Kieran hesitated. He could feel Mia’s eyes on him. He tried to focus on Saturday night, and the road, but the images were being nudged out of the way. You kind of ruined my life.

‘Look,’ Kieran said. ‘It could have been Liam’s car.’

He felt Mia shift in surprise next to him and Renn looked at them both.

‘Yesterday, you reckoned you didn’t know,’ he said.

‘No. But –’ Kieran shrugged. ‘I mean, I’m pretty sure it was a four-wheel drive. And I’m pretty sure it was light-coloured. We were walking along Beach Road at around eleven-thirty, like Liam said. We saw a car driving fast, like he said. So if you’re asking me if it could have been Liam Gilroy’s white Holden, then yes. If he says it was his, I can’t say for sure that it wasn’t.’

There was a silence, then Pendlebury’s pen began scratching again. Renn’s fingers lay still on the keyboard. He turned to Mia.

‘And what did you see of this car?’

Mia switched Audrey to her other arm. ‘I don’t remember what it looked like. I couldn’t say either way.’

Pendlebury stopped writing and tapped her pen thoughtfully on her notebook.

‘Liam said he hadn’t known you two were back in town, so he was a bit upset to see you in the Surf and Turf on Saturday night,’ she said. ‘Whose idea was it to meet there?’

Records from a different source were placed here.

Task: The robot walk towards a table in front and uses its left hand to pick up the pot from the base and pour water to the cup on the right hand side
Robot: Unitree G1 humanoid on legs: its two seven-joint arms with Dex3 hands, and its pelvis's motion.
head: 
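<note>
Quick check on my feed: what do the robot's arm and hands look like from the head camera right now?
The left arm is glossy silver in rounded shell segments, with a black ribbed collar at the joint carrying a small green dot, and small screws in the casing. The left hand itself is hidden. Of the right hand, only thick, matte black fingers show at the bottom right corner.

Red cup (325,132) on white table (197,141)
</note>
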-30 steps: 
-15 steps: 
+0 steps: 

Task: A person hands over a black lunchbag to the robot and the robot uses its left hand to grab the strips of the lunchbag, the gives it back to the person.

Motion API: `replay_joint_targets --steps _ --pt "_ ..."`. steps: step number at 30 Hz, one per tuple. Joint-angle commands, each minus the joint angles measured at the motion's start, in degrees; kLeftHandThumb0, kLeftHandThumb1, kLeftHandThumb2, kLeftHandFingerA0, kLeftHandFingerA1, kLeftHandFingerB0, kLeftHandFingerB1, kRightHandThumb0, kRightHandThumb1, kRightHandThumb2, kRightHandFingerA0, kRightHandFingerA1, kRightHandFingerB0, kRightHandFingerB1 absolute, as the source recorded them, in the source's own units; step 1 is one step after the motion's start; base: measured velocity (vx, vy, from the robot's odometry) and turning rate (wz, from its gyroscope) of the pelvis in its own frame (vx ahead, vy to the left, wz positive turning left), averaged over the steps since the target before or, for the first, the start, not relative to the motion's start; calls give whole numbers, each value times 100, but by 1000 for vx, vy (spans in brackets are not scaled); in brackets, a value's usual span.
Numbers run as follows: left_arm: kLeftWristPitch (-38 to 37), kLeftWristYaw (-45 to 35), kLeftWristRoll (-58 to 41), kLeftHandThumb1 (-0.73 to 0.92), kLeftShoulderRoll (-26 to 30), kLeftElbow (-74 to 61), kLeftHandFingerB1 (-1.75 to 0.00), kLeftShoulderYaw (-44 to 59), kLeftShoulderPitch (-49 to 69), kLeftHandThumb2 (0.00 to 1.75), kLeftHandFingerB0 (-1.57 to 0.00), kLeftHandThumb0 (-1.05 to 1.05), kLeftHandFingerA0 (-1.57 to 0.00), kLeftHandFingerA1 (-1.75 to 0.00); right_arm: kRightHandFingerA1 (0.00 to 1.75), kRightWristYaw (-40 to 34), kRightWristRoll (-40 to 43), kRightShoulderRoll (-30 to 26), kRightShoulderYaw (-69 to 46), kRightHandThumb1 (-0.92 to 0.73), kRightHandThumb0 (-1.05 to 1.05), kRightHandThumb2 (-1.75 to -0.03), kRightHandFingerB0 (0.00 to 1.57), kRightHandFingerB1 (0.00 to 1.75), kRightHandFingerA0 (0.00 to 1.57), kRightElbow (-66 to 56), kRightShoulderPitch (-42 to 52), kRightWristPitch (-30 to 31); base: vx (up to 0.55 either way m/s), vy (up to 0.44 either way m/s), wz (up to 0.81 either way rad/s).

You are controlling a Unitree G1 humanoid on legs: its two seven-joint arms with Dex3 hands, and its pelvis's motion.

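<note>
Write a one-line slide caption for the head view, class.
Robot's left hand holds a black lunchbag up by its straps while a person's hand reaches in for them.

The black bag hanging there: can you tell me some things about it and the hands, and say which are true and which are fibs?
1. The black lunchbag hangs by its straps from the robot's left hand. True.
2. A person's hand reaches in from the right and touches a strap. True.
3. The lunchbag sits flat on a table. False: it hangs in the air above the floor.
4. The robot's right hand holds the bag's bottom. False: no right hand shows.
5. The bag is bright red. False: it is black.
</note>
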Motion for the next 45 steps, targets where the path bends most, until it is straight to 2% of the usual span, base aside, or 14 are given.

‘Ash suggested it,’ Kieran said.

‘And it was just a general catch-up, is that right?’ She looked up at Mia, her pen hovering. ‘You didn’t want to invite any friends along, Mia?’

‘Well, Olivia was going to be there. I haven’t really kept in touch with anyone else. I left when I was fourteen, and before that I only really hung around with Gabby.’

‘Were you and Gabby Birch very close, then?’

‘Of course.’ Mia frowned. ‘We were best friends.’

‘Sure. It’s just that, knowing teenagers, that’s not always the same thing,’ Pendlebury said. ‘It’s a complicated time.’

That was true. Kieran thought about Ash and Sean and how their own three-way balance had shifted and resettled over the years. It had been just Kieran and Sean for a long time as kids, and then it had felt like Ash had been the one firmly by his side for those big crazy high school summers. Now it was Ash and Sean who saw each other every day, and only saw Kieran every once in a long while.

‘What do you do for work, Mia, by the way?’ Pendlebury’s question caught Kieran by surprise. For a reason he couldn’t quite put his finger on, the way Pendlebury was watching Mia made him a little uneasy.